# Goal of the exercise
Can you reproduce the data beneath, keeping every line exact?
------------------------------------------------
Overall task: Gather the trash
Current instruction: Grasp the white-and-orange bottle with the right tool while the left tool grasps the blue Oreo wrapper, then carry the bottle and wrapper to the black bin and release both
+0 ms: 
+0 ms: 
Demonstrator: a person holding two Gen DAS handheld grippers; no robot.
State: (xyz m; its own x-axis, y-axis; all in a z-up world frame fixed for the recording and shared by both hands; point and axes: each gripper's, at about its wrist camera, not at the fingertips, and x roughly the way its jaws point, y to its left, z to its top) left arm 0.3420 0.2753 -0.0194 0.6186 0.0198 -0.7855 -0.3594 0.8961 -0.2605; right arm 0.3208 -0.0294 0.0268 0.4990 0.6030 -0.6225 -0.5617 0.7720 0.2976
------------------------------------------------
# Solution for this task
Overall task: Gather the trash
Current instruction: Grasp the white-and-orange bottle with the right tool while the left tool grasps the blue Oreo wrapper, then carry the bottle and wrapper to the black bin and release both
+0 ms: 
+0 ms: 
Demonstrator: a person holding two Gen DAS handheld grippers; no robot.
State: (xyz m; its own x-axis, y-axis; all in a z-up world frame fixed for the recording and shared by both hands; point and axes: each gripper's, at about its wrist camera, not at the fingertips, and x roughly the way its jaws point, y to its left, z to its top) left arm 0.3420 0.2753 -0.0194 0.6186 0.0198 -0.7855 -0.3594 0.8961 -0.2605; right arm 0.3208 -0.0294 0.0268 0.4990 0.6030 -0.6225 -0.5617 0.7720 0.2976

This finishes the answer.